Basicamente o crime de injúria racial consiste em ofender a honra de uma ou mais vítimas valendo-se de elementos referentes à raça, cor, etnia, religião ou origem, ou mesmo à origem ou condição de uma pessoa idosa ou portadora de deficiência, já o crime de racismo atinge uma coletividade indeterminada de indivíduos, discriminando toda a integralidade de uma raça.

O crime de racismo é inafiançável e imprescritível, conforme a previsão contida no art. 5º, inciso XLII da Constituição Federal: “Art. 5° - (…) -XLII – a prática do racismo constitui crime inafiançável e imprescritível, sujeito à pena de reclusão, nos termos da lei”.

Já o crime de injúria racial pode-se valer dos institutos da prescrição e da fiança, sendo que o crime de injúria racial prescreve em 08 anos.

A injúria racial está prevista no artigo 140, parágrafo 3º, do Código Penal, que estabelece a pena de reclusão de um a três anos e multa, além da pena correspondente à violência, para quem cometê-la.
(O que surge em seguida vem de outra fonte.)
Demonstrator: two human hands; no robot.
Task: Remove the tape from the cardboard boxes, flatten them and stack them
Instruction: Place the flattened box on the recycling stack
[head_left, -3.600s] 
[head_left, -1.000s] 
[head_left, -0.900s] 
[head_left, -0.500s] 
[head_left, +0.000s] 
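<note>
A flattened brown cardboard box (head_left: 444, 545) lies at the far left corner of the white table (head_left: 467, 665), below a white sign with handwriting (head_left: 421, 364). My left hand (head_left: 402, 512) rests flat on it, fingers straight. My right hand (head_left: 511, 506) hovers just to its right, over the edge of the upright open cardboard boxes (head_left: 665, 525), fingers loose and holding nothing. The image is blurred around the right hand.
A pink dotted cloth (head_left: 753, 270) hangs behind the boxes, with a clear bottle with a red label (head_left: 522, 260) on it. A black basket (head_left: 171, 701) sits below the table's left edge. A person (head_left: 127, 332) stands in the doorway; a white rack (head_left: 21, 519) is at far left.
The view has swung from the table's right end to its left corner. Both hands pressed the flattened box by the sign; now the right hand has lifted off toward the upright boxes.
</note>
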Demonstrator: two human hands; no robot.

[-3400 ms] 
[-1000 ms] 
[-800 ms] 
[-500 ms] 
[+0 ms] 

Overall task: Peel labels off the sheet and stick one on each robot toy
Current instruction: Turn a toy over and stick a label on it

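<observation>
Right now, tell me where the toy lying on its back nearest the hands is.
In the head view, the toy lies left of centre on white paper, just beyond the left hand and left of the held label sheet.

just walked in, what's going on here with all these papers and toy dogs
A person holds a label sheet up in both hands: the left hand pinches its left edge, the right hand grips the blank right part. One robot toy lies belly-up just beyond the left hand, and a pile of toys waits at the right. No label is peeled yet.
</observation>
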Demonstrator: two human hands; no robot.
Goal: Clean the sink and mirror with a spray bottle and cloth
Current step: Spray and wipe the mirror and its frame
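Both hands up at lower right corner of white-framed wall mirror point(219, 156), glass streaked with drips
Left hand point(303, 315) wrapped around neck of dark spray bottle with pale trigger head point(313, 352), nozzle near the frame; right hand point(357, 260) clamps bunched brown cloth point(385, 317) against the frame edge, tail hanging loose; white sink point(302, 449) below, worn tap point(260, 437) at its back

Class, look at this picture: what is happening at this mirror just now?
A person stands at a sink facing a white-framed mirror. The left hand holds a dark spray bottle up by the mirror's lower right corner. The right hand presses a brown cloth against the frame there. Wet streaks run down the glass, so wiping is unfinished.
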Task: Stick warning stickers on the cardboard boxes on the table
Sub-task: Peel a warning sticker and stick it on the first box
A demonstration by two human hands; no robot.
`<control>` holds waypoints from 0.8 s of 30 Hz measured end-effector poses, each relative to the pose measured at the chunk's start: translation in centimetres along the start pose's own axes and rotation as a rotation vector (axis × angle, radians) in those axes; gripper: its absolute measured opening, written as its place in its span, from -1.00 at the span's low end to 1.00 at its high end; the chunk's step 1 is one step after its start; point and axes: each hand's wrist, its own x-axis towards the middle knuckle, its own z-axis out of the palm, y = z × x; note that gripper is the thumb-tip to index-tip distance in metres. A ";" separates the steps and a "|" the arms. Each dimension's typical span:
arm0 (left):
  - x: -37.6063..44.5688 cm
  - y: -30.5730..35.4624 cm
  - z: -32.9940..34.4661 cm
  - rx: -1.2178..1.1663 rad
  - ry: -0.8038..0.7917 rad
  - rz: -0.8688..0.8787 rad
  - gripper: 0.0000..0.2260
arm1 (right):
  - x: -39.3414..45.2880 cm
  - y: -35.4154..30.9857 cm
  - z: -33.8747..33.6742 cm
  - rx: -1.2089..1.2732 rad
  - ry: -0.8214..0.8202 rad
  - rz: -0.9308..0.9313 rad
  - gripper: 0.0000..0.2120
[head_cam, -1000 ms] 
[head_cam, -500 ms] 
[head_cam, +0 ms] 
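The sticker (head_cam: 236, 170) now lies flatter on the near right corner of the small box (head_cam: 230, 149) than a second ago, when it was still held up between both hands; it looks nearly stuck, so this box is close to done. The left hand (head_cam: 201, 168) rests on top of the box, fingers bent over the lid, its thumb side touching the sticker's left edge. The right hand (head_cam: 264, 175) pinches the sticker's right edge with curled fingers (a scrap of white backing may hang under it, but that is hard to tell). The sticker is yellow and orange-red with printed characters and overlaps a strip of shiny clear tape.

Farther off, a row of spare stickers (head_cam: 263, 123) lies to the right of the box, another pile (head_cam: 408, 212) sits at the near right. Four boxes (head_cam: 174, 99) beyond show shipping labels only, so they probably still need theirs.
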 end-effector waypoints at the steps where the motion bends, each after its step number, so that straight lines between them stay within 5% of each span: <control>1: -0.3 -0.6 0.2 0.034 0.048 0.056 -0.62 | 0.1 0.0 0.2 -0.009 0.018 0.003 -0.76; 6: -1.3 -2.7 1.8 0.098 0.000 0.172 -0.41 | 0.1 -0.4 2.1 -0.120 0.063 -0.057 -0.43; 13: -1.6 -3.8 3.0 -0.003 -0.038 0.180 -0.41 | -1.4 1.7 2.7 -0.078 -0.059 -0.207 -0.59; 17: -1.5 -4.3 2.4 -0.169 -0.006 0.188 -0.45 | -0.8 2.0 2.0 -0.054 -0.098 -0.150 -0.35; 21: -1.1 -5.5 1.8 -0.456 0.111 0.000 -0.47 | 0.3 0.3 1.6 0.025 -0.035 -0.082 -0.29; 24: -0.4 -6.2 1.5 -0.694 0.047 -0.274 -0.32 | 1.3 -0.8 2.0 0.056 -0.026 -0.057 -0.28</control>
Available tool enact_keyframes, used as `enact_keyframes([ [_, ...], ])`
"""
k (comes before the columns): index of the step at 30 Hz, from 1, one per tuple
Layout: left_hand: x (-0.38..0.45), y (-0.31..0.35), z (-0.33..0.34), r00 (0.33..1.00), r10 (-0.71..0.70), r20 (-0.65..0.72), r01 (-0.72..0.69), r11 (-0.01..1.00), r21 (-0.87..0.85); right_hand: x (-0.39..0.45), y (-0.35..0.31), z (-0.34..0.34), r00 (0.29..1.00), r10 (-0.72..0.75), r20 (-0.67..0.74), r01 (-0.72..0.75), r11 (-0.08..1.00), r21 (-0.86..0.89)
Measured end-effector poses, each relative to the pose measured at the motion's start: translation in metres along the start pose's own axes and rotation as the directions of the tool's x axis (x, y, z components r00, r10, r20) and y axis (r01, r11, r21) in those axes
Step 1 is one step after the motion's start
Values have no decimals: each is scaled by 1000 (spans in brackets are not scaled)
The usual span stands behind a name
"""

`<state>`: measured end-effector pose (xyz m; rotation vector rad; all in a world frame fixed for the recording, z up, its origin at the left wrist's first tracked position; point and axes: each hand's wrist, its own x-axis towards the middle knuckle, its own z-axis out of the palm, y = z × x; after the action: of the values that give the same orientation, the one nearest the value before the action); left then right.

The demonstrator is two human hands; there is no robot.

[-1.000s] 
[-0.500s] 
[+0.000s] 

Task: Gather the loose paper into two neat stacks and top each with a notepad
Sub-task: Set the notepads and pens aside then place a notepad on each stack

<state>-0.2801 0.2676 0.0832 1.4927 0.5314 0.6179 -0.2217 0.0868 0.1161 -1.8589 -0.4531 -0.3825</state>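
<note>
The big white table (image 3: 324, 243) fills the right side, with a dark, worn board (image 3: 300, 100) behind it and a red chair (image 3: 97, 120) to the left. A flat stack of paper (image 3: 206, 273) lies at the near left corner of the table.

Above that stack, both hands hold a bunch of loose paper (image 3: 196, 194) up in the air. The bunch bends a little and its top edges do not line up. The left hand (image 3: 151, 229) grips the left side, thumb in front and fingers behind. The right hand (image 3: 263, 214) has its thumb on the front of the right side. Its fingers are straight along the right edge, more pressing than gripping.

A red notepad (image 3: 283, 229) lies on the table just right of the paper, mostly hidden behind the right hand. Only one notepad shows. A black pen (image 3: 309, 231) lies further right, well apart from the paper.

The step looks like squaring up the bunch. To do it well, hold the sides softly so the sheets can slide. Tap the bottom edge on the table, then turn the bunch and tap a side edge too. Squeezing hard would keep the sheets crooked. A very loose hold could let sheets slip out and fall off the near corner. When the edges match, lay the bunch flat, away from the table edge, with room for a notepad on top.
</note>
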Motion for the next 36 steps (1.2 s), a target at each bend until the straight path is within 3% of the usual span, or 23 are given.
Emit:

De acordo com o dispositivo, injuriar seria ofender a dignidade ou o decoro utilizando elementos de raça, cor, etnia, religião, origem ou condição de pessoa idosa ou portadora de deficiência.

Portanto, o crime de injúria está associado ao uso de palavras depreciativas referentes à raça ou cor com a intenção de ofender a honra da vítima. Um exemplo é o caso acima mencionado que ocorreu com a Titi, percebe-se que a vontade do agente quando trata-se de injúria racial é de ofender a honra subjetiva exclusiva da vítima e não uma raça ou etnia como um todo, que é o caso de racismo.

Neste caso, a ação penal é chamada de pública condicionada, ou seja, é necessário prestar a queixa e desejar a intenção de processar o ofensor no prazo máximo de 06 meses contados da data da ofensa.

Já o crime de racismo, com previsão na Lei n. 7.716/1989, pode-se notar que a caracterização do racismo reside no objetivo de ultrajar uma raça como um todo, seja uma comunidade negra, ou aos adeptos de uma religião em geral, como os judeus ou os católicos, etc, refere-se a crimes mais amplos, onde o ofendido é toda uma coletividade.

Nesses casos, cabe ao Ministério Público a legitimidade para processar o ofensor, por isso é chamada de ação penal pública incondicionada.

A lei enquadra uma série de situações como crime de racismo, por exemplo, recusar ou impedir acesso a estabelecimento comercial de uma determinada etnia ou raça, impedir o acesso às entradas sociais em edifícios públicos ou residenciais e elevadores ou às escadas de acesso, negar ou obstar emprego em empresa privada, entre outros.

A pena para o crime de racismo também é a mesma do crime de injúria racial, com reclusão de um a três anos e multa, porém como já dito anteriormente inafiançável e imprescritível.

Para concluir, não poderíamos deixar de externar nossa opinião a respeito destes dois crimes, pois é inadmissível em pleno século XXI que ainda exista discriminação de pessoas em função de sua cor de pele. Pele humana não diz nada, a verdadeira essência do ser humano está dentro de cada um, ninguém é melhor que A ou B em função de sua tonalidade de pele.

É fato que no mercado de trabalho e na sociedade as pessoas de cor de pele negra são menos aceitas que pessoas de pele branca. É obvio que a cor da pele não julga a competência de ninguém, mas, infelizmente, o preconceito existe e deve ser combatido. Nosso país é um país negro por natureza, que ainda não aceitou ou não conseguiu aceitar esta realidade.